Quant au poulet de chair, le prix du quota en décourage plusieurs. Le problème, selon M. Bouvrette, c’est qu’il faut acheter un minimum de 14 000 unités de production, un investissement de départ qui représente 1,8 million $, alors que la dinde offre plus de flexibilité.

« Ça ne court pas les rues les gens qui sont capables d’investir 1,8 million $ », confirme Patrick Hutchinson, représentant de l’est de l’Ontario pour la compagnie Newlife Mills – qui détient des meuneries, des abattoirs et des fermes.

« Ce qui facilite les choses dans la dinde, c’est qu’on peut partir petit et grossir au fil des ans. Quelqu’un qui voudrait partir dans la dinde pourrait commencer par acheter 500 000 $. »

Frein au démarrage
Évidemment, comme dans toute production contingentée, le quota n’est pas facile à dénicher « Il suffit d’avoir des contacts », ont répondu en chœur M. Bouvrette et M. Boucher. Ils s’entendent pour dire que les meuneries sont le premier endroit où poser la question, une hypothèse qu’a confirmée notre journaliste qui, en sondant le terrain, a appris que Newlife Mills avait 80 000 kg de quota de dindons à vendre.

Il a pourtant fallu de nombreuses années avant que le quota ne soit disponible dans l’Est ontarien. « Les intervenants du marché de la dinde n’étaient pas nécessairement intéressés à déplacer le quota dans l’Est ontarien, loin des abattoirs et des couvoirs », confie Patrick Hutchinson.

Ces derniers craignent que les producteurs fassent abattre leurs volailles au Québec, comme le font les producteurs francophones de poulets de l’est de l’Ontario. Avec la proximité des abattoirs comme celui d’Exceldor, au Québec, l’envie est palpable puisque le plus proche abattoir ontarien est situé à Hannover, à une heure au nord de London.

« Ce sont les abattoirs de l’Ontario qui se trouvent à perdre ce volume d’abattage aux mains du Québec et il n’y a rien qu’ils peuvent faire [pour les en empêcher]», outre freiner le transfert de quota dans l’Est de la province, explique-t-il.
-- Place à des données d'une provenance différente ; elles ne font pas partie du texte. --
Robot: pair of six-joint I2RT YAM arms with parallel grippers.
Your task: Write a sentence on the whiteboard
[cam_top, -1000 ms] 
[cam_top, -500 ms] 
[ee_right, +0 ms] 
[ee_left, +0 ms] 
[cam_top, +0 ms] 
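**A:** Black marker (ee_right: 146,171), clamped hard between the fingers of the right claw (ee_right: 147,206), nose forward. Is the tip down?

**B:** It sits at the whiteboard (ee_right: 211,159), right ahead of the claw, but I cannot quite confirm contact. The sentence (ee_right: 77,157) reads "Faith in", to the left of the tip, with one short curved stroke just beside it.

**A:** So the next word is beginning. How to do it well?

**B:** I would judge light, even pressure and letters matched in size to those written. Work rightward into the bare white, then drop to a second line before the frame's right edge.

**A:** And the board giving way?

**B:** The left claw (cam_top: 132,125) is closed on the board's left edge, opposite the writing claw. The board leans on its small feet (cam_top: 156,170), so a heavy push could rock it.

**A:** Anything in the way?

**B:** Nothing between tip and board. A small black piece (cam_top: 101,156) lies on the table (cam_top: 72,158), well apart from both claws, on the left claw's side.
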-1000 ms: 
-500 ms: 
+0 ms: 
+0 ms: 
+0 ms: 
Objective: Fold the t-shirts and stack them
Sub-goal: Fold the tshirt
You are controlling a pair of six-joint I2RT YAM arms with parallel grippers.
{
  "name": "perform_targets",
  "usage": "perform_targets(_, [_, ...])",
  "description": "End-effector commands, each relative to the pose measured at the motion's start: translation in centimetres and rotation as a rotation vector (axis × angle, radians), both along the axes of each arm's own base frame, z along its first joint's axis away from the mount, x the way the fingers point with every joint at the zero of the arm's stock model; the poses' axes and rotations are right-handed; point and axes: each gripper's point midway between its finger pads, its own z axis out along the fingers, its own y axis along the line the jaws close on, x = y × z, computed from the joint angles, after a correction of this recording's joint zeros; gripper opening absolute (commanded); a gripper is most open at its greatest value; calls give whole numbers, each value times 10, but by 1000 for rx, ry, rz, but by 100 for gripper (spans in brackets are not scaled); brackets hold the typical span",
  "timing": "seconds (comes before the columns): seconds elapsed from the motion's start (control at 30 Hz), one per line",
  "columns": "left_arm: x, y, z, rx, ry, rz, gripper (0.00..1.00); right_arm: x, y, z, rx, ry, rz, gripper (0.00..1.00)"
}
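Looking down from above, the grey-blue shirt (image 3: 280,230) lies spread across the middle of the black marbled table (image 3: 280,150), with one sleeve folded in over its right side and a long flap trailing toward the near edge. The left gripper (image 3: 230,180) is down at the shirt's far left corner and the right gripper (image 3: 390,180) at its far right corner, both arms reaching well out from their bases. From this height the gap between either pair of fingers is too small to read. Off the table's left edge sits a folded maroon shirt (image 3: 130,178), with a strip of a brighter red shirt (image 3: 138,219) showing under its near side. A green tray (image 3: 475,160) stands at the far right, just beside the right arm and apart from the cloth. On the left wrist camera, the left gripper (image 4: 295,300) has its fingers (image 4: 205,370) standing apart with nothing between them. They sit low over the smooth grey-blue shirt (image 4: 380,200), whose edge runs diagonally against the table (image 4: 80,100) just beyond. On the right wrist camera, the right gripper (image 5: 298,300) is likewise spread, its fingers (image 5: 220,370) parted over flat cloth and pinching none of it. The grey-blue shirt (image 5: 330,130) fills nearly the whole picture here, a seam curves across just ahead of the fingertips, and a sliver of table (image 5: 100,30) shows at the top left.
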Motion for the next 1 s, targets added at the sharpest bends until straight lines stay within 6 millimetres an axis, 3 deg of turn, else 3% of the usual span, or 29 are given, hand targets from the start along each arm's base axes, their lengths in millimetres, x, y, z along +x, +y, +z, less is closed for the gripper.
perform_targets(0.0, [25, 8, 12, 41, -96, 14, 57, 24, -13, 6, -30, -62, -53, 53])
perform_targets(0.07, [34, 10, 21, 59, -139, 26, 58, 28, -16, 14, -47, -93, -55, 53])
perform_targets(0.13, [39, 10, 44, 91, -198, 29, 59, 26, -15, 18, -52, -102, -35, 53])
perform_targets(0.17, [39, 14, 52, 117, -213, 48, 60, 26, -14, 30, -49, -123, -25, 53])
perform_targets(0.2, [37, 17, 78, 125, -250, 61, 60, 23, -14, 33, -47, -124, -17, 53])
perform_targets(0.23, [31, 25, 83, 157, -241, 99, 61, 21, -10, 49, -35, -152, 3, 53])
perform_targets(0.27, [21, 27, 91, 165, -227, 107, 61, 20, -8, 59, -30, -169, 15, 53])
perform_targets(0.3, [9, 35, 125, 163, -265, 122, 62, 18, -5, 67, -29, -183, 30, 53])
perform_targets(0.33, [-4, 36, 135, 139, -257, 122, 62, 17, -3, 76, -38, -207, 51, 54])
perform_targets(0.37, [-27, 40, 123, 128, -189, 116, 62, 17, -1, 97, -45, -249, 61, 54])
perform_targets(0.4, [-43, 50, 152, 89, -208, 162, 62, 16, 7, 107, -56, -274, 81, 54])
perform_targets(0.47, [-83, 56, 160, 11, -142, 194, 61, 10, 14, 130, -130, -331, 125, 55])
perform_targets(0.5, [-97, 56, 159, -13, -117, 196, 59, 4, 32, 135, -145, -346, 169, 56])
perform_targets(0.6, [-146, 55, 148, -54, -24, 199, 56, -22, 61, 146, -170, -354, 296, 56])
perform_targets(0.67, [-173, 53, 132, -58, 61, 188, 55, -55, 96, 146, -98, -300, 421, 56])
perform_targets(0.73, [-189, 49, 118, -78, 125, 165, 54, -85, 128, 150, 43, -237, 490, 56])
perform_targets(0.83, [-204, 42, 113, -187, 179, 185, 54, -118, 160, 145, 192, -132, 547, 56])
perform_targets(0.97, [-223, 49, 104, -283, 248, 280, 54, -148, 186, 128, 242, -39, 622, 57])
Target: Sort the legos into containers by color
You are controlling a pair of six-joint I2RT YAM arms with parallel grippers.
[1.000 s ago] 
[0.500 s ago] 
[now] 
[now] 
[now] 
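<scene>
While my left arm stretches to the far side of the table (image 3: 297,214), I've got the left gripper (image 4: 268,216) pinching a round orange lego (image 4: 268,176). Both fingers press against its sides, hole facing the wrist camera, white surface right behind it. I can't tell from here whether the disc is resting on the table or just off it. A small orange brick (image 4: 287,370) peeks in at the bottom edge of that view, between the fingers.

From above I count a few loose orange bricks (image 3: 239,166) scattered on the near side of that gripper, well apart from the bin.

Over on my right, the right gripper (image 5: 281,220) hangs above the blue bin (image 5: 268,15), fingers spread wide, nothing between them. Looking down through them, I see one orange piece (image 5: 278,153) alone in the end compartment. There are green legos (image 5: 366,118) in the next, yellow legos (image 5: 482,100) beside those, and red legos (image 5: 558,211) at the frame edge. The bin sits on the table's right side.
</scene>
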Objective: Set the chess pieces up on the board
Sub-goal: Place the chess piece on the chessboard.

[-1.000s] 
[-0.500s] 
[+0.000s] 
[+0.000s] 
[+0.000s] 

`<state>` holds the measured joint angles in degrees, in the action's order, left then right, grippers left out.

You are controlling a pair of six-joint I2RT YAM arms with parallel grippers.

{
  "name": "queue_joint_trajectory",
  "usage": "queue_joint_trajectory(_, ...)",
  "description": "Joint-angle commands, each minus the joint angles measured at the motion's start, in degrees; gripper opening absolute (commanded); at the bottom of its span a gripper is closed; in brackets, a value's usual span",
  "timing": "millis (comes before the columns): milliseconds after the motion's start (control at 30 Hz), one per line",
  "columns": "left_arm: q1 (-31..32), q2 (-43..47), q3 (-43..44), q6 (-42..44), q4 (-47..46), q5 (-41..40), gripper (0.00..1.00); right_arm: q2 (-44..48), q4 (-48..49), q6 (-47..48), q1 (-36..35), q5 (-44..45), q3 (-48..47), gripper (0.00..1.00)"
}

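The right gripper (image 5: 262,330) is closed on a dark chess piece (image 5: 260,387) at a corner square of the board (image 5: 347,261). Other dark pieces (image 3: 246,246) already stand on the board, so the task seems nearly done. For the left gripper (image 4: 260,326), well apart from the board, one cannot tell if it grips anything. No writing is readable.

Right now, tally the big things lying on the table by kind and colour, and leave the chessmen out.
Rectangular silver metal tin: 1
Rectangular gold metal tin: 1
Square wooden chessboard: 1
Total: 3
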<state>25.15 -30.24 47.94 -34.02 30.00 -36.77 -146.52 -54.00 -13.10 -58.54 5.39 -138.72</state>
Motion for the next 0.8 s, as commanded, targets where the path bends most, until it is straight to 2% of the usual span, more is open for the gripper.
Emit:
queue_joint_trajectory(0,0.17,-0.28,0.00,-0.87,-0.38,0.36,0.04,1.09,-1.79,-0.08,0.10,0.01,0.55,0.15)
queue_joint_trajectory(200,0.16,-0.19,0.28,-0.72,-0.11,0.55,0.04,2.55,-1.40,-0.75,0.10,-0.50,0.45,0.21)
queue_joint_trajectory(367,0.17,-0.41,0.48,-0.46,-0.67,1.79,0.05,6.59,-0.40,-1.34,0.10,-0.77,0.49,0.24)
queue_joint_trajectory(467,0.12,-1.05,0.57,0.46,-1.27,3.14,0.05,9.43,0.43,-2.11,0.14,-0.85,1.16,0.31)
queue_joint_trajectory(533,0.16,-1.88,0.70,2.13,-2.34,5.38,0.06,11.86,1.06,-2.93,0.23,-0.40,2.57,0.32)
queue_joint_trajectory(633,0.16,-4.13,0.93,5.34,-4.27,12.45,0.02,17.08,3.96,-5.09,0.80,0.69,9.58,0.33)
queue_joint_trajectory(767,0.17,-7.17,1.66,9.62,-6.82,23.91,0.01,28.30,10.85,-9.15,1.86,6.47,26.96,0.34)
Historiquement, il n’y a eu qu’un seul producteur est-ontarien qui s’est laissé tenter par le marché québécois, mais M. Hutchinson confirme que c’est tout de même « très difficile d’apporter du quota dans l’est […] et de percer dans cette région ».

Les trois interlocuteurs se sont montrés toutefois très optimistes face à l’avenir. « Il risque d’y en avoir d’autres », soutient le conseiller financier. Plus il y aura de producteurs, plus les abattoirs voudront venir s’installer dans l’est de la province, à leur avis. Et il faut dire que cette région a un énorme avantage par rapport au sud-ouest de la province : le prix des terres. La flambée du coût d’un hectare risque de rendre l’Est ontarien plus alléchant.